It is not as though they were an affluent people for later on when a collection is taken for the poor saints in Jerusalem he says the saints in Macedonia out of their own deep poverty gave even beyond their ability. So the circumstances of their past giving are underscored by the apostle but then he goes on in the second place to underscore the essence of their repeated acts of giving. Their repeated acts of giving in their essence are described in two ways. Look at the passage.
First of all in terms of fellowshipping with him in the matter of giving and receiving. Verse 15 When I departed from Macedonia no church had fellowship with me in the matter of giving and receiving but you only. Now some have tried to say this terminology is terminology used in the commercial world and it should be translated no church set up an account of receipts and of debits but you only. Now I find that a bit fanciful.
I don't see it demanded by the language and so I'm going to let it rest as it stands in our Bibles. He calls in its essence these past gifts a matter again fellowship. He brings in the word fellowship and he says it was fellowshipping with him in the matter of giving and receiving. It was not fellowship in giving and receiving.

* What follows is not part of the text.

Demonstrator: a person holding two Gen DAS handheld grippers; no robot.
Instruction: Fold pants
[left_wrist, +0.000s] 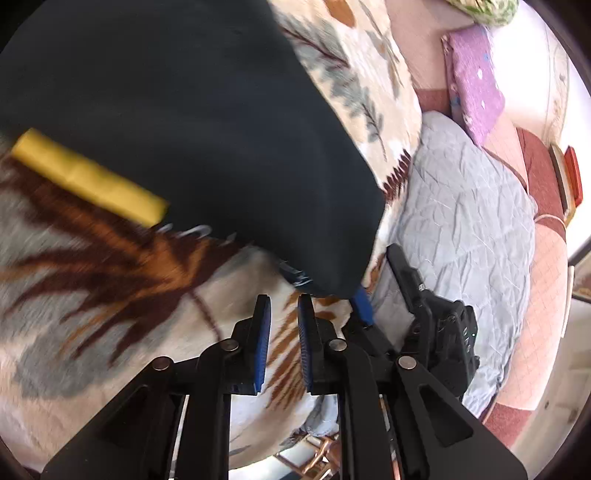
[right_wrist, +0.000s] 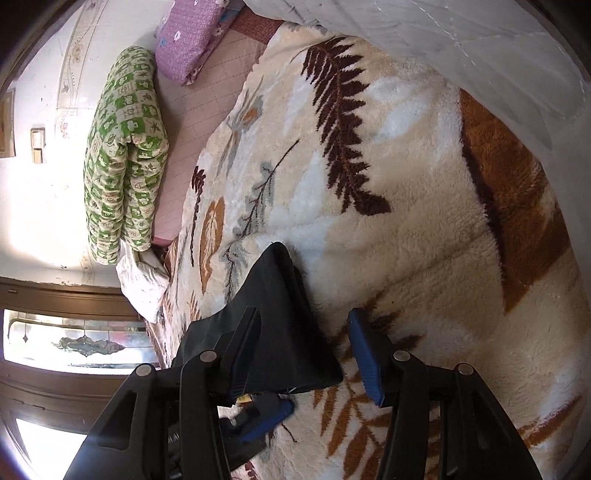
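With the right gripper (right_wrist: 306, 354) fingers apart around the dark pants (right_wrist: 284, 332) corner and the left gripper (left_wrist: 282, 332) nearly closed and empty beside the pants' edge, square the fold before smoothing it flat on the blanket (right_wrist: 406, 240).

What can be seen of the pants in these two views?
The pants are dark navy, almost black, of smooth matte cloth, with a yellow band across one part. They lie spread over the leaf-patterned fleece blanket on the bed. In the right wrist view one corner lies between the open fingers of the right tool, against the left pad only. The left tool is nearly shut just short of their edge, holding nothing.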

He says it was fellowship with me personalizing it but in reference to their giving and Paul's receiving. And then he describes it in the more plain terminology further down in the passage verse 16 for even in Thessalonica you sent once and again unto my need. So you see the essence of their acts of giving is described first of all in terms of its spiritual reality. It was a fellowshipping with Paul himself in the context of giving and receiving and then in its practical consequence it was the means by which his need was met. So here you see again that beautiful fusion of the loftiest spiritual perspectives coupled with the most mundane realism. What did you do in those past gifts when you sent to me twice at Thessalonica and when perhaps in addition to that you sent to my need as I was about to leave Macedonia he said you were fellowshipping with me personally. It was your hearts that came to me in the purses that brought the shekels.
It was your love that came to me. It was your communion in Christ that I felt when your gift was given to me. It was brought and oh by the way you also sent to my need. My needs were met.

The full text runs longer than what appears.